Try dropping a two-liter bottle of cola on the many tiny bones of your foot and then dig into your brain for a fit interjection.

Dona Gibbs muses on the uses and abuses of cuss words.

For more of Dona’s delectable expletive-free columns please click on After Work in the menu on his page.

Please avert you eyes if you’re easily offended.

This is about bad language.

No doubt, you’ve heard it said that bad language, i.e. swearing, or where I come from, cuss words, are the result of a limited vocabulary, meaning probably a limited intellect.

That may be, but try dropping a two-liter bottle of cola on the many tiny bones of your foot and then dig into your brain for a fit interjection.

Or how about transporting a used coffee filter to the trash with the inevitable spillage. Do you say, “Oh my! What a silly I am that I have failed to notice that the filter is already leaking coffee grounds into the tile grout. Oh., oh and alack a day”?

I thought not.

We have a very quiet household. There are only the two of us.

Little bad language is hurled between us. We have learned what it means to be married. Truly married. Which is why I no longer mention toe nail clippings in a wicker waste basket that will surely scatter DNA samples from here to there. And why he in turn no longer mentions a thousand little annoyances. Such as why is there no fat-free half and half for coffee? And why isn’t there something in the fridge to nibble on?

Ever-enthusiastic Husband has never used much in the way of bad language.

He was well brought up in the sophisticated northeast and became a lawyer. He has the proper words at the proper times.

I am a Southern Lady. But yes-siree-ri-bob. Butter would melt in my mouth. It would sizzle at times—'nuff to fry up a mess of okra.

People would do well to take cover, but most times people have been there to tell me to put a lid on it.

This ability, or disability, I do believe, is in inherited trait.

I think it’s from my mother’s side who when she was really angry could cause a sailor’s ears to redden. My father would grin and shake his head.

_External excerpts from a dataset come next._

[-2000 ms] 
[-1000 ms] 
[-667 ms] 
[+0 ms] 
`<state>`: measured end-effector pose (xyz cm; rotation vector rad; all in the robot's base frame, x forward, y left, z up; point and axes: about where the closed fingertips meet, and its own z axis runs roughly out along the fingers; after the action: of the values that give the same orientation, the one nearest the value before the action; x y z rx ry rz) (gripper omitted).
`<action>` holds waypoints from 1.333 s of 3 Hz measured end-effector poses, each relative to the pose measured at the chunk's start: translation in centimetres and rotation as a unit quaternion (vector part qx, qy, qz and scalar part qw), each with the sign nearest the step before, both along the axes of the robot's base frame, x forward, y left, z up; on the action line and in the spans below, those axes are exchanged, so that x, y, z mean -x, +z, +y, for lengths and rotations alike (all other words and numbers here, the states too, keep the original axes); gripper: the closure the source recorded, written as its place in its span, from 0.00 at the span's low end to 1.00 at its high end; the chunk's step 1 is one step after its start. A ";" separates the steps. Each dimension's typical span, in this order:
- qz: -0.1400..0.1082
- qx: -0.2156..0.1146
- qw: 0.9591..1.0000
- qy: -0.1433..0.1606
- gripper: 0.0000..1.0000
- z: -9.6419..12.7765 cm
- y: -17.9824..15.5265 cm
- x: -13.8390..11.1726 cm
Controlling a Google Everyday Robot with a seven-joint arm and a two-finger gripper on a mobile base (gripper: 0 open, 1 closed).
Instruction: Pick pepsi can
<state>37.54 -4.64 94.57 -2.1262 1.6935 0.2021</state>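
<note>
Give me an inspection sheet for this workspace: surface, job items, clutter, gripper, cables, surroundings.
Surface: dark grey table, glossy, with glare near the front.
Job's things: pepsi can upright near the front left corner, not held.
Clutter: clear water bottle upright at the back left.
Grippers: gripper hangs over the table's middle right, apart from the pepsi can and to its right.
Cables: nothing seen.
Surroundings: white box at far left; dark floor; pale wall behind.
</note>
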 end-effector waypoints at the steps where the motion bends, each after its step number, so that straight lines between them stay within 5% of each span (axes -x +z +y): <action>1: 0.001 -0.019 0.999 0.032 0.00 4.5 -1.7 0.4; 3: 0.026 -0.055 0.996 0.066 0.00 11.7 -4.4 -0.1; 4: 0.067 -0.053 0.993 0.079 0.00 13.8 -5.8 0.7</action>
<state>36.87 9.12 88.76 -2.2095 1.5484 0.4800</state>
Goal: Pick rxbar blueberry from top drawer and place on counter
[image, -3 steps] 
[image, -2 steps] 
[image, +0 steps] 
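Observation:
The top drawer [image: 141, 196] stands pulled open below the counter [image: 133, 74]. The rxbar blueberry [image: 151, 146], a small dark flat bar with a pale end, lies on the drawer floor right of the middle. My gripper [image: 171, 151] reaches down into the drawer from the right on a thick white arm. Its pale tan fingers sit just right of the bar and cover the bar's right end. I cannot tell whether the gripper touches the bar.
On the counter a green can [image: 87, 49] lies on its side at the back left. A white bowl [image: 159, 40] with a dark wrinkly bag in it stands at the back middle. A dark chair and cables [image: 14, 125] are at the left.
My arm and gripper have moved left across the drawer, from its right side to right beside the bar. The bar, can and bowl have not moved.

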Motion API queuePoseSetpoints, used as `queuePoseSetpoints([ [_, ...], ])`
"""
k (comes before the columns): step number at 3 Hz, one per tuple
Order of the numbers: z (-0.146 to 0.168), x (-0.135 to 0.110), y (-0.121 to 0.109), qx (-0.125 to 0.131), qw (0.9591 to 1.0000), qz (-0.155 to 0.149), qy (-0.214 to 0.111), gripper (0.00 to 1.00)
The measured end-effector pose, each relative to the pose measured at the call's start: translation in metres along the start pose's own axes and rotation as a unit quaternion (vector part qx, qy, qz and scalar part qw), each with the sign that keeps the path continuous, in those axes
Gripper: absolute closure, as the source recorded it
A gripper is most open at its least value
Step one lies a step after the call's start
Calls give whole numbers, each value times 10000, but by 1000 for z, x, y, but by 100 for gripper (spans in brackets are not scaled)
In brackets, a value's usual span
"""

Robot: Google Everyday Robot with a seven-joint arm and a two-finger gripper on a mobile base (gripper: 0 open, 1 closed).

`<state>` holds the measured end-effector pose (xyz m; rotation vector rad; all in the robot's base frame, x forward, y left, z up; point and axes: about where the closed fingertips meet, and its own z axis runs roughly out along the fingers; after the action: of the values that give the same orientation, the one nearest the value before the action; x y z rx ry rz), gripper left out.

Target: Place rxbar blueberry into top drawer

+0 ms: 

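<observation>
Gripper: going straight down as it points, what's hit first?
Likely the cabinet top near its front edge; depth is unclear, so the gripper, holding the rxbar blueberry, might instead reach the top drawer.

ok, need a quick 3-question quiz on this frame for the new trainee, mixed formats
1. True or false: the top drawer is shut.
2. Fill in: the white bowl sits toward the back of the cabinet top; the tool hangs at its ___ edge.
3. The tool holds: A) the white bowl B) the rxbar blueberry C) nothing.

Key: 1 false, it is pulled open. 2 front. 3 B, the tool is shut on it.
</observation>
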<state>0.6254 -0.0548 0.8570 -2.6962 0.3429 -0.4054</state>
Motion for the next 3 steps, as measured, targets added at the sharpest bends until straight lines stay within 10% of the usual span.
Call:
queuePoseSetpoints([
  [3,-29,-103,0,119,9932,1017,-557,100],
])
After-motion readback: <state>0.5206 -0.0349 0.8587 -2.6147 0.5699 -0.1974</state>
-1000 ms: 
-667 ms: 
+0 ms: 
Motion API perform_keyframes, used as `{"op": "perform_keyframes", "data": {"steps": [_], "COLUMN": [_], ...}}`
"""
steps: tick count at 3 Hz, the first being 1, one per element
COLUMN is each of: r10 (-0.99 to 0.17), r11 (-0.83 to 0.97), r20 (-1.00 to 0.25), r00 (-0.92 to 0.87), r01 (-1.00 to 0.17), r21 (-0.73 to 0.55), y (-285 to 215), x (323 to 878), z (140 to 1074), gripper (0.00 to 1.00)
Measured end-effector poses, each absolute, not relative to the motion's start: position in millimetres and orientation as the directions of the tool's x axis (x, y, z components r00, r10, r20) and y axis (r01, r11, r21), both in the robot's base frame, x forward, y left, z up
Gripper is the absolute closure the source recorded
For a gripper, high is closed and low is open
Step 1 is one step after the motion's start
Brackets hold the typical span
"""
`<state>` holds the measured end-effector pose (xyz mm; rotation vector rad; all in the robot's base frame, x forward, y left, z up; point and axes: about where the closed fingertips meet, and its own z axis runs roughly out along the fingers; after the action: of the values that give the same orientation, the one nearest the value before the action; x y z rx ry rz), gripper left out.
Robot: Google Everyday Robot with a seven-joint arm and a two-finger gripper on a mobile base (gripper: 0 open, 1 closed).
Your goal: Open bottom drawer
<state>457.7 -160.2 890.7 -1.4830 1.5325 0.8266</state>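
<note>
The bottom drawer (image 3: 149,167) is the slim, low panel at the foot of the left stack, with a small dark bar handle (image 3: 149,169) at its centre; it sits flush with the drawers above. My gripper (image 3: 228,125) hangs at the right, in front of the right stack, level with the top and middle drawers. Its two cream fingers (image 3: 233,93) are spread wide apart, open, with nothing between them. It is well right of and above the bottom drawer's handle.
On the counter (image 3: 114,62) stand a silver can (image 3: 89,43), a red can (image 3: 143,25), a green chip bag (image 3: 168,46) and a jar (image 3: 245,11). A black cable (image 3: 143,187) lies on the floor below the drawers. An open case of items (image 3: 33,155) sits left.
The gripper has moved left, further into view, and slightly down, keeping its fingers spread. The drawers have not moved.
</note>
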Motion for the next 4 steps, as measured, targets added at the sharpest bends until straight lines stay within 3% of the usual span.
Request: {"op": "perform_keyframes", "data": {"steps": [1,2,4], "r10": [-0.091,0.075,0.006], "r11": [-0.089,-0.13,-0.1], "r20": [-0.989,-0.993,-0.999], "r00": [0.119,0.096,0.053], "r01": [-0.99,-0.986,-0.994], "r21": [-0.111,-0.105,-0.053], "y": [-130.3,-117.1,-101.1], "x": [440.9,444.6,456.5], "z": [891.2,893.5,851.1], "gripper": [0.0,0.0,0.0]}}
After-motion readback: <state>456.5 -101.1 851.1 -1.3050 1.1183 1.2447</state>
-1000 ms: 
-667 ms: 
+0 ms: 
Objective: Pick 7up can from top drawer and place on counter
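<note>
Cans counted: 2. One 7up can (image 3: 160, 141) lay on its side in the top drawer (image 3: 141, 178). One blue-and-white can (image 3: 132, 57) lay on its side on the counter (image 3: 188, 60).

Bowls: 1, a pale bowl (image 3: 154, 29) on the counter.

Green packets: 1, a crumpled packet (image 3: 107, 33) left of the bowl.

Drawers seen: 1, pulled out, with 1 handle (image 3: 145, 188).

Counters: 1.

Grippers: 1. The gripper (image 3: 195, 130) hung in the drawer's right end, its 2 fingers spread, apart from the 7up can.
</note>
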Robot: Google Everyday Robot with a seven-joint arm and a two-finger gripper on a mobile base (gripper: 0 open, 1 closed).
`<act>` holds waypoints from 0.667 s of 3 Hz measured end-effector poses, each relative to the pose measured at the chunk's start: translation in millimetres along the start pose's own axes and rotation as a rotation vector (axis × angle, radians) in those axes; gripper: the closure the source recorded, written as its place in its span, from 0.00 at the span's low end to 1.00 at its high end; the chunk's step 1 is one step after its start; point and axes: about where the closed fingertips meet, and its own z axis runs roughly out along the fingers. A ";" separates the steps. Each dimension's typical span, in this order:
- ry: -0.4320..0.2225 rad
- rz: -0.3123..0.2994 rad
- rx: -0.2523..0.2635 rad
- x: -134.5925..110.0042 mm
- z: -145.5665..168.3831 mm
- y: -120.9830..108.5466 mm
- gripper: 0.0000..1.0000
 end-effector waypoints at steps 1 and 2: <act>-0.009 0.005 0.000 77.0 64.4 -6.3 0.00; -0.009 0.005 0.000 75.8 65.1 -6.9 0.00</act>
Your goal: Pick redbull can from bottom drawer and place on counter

I think he was secretly proud of the strange, anatomical combinations her brain could spew out.

For years I worked in the newspaper business. All through university I worked off and on for my hometown daily newspaper. Actually, I worked for them from the time I was fifteen and had a teen column, so I was a homegrown product. After journalism school, the publisher offered me a fulltime job. I was flattered, but I had to tell him I was going to grad school. To (gasp) get a degree in advertising and that (horrors of all horrors) I was going to pursue work in New York.

He rose from his desk. He walked around his desk. He stared at me. He clenched his pipe in his teeth. And no, the smoke did not encircle his head like a wreath. It came from his ears.

He let loose. A vomit of profanity.

Well, I didn’t take the job, but that was my internship in business bad language.

In the ad business back in the bad old days, it was lingua franca. If you didn’t speak it, you weren’t one of the boys. And I so desperately wanted to be with the in-f-ing crowd.

I took the terrible habit home. Lamentably. My son thought I was impossibly hardened. My husband thought bad language was plain bad manners.

It was. And it is.

However, there are times. A few times when nothing comes close to a few auld Anglo-Saxon expletives.

Excuse me, while I wipe up the shards from this mayonnaise jar I dropped, my inspiration for this piece.